/home/dmai/miniconda3/envs/mrl/lib/python3.7/importlib/_bootstrap.py:219: RuntimeWarning: to-Python converter for boost::shared_ptr<RDKit::FilterCatalogEntry const> already registered; second conversion method ignored.
  return f(*args, **kwds)

Overview

Templates define a chemical space using a set of hard and soft filters to evaluate a molecule. For greater control, we may wish to apply different templates to different parts of the molecule. With the Block and BlockTemplate classes and some modifications to how we represent SMILES strings, we can do this.

For a detailed example of using Blocks, see the Block Tutorial page

Motivating Example: R-group Optimization

Say we have a compound of the form R1-scaffold-R2, where the scaffold is a defined structure. We want to run a generative screen on the two R-groups while keeping the scaffold constant. We also have preferences on the chemical structures present at each R-group. We want R1 to contain at least 1 ring, and we want R2 to have no rings.

One way to approach this would be to build a dataset of compounds with the format R1-scaffold-R2 where all R1 and R2 structures conform to our desired properties. We would then train a generative model on this dataset and run a standard generative screen. However, this runs the risk of generated compounds deviating from our desired chemotype. This means we need to create a template that enforces the R1-scaffold-R2 chemotype with our stated constraints on R1 and R2.
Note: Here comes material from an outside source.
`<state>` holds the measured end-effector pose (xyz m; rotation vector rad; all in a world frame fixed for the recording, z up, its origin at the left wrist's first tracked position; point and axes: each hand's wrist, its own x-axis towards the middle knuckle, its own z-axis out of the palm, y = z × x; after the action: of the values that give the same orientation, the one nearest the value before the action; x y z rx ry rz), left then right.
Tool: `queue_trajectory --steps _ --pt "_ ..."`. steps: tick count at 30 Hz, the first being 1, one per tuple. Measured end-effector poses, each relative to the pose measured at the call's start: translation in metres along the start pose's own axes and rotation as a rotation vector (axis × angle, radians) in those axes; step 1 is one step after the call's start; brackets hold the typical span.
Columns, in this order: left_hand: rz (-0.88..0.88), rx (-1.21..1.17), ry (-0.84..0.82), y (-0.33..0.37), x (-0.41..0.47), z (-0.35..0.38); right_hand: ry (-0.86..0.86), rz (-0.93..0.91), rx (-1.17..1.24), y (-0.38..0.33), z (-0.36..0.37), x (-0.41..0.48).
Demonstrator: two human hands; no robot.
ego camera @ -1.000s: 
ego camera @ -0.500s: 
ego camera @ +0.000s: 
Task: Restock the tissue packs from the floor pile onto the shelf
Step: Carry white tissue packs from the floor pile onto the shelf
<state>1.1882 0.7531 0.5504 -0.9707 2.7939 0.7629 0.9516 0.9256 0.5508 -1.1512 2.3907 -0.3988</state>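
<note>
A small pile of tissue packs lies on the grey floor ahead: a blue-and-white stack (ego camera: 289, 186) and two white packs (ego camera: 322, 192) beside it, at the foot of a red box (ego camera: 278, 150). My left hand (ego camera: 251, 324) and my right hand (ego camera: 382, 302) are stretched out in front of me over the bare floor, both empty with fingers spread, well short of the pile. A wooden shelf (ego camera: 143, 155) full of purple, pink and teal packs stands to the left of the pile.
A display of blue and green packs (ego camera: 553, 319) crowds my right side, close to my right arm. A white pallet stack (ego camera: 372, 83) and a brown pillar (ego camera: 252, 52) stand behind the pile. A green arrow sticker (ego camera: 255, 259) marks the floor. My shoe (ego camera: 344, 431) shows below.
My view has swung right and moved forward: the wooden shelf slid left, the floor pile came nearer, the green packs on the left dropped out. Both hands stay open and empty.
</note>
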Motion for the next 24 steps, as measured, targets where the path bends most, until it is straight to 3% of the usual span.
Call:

This leads to the problem of factoring arbitrary chemical structures into our R1-scaffold-R2, with all sorts of nasty problems and edge cases cropping up if the model deviates from this chemotype during training. Doing so would require defining a wide variety of SMARTS strings and fragmentation rules to deal with matching arbitrary compounds to the R1-scaffold-R2 chemotype.

Comparatively, it is much easier to generate a string of molecular fragments and assemble them into a single compound. Rather than generating compounds of the form R1-scaffold-R2, we generate fragments of the form *R1.*scaffold*.*R2. Since our scaffold is defined, we can simplify this to generating *R1.*R2, which is helpful because shorter sequence spaces are easier to learn. In doing so, we have embedded our chemotype prior into the generation process.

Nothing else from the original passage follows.